● DIRECTIONS FOR THIS TASK: Make an exact copy of the lines from the one holding "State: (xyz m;" through the last line of the material, and output nothing else.

● DATA PROVIDED:
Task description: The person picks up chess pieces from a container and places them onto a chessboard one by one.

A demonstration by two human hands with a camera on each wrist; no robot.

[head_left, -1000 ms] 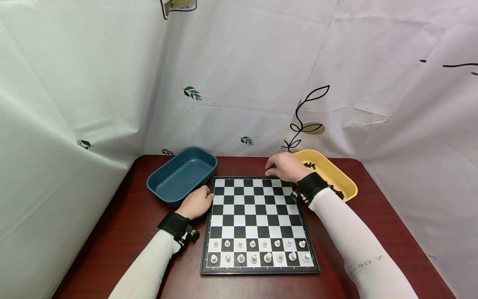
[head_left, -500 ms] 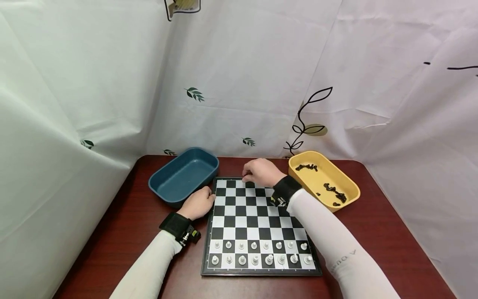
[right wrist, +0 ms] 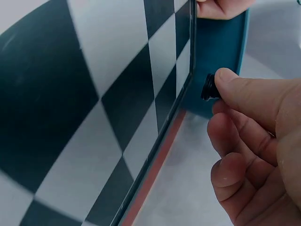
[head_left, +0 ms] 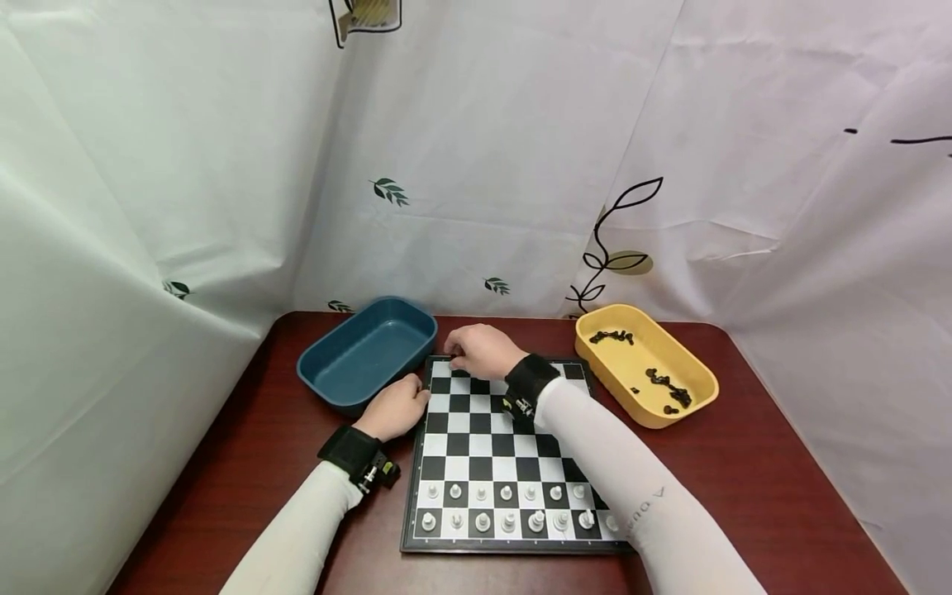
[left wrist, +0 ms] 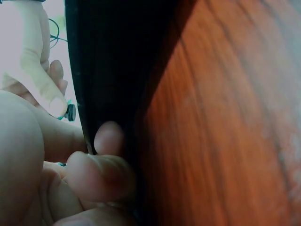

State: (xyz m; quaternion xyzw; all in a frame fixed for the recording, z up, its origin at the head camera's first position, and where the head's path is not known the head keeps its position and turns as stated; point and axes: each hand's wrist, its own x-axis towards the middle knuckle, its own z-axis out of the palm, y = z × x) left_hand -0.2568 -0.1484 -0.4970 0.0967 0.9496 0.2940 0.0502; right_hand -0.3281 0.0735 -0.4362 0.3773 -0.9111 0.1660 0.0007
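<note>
My right hand (head_left: 482, 350) pinches a small round black chess piece (right wrist: 208, 87) over the far-left corner of the glossy chessboard (head_left: 513, 446), having crossed from the yellow tray (head_left: 695, 392) side. My left hand (head_left: 394, 406) stays curled against the board's left edge, beside the blue tray (head_left: 364, 351). The sleeve lettering is unreadable.

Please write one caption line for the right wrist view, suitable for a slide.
Right hand pinches a small black chess piece just past the chessboard edge, beside the blue tray.
</note>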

● ANSWER TO THE PROBLEM:
State: (xyz m; quaternion xyzw; all in a frame fixed for the recording, z up, its origin at the head camera's first position, and where the head's path is not known the head keeps its position and turns as stated; point and axes: each hand's wrist, its own x-axis towards the middle knuckle, its own z-axis out of the palm, y = z × x) left_hand -0.2568 -0.1484 -0.4970 0.0967 0.9496 0.2940 0.0502; right_hand -0.3281 0.0735 -0.4362 0.3773 -0.9111 0.1660 0.0007
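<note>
My right hand (head_left: 482, 350) pinches a small round black chess piece (right wrist: 208, 87) over the far-left corner of the glossy chessboard (head_left: 513, 446), having crossed from the yellow tray (head_left: 695, 392) side. My left hand (head_left: 394, 406) stays curled against the board's left edge, beside the blue tray (head_left: 364, 351). The sleeve lettering is unreadable.

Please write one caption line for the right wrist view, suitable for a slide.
Right hand pinches a small black chess piece just past the chessboard edge, beside the blue tray.
</note>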

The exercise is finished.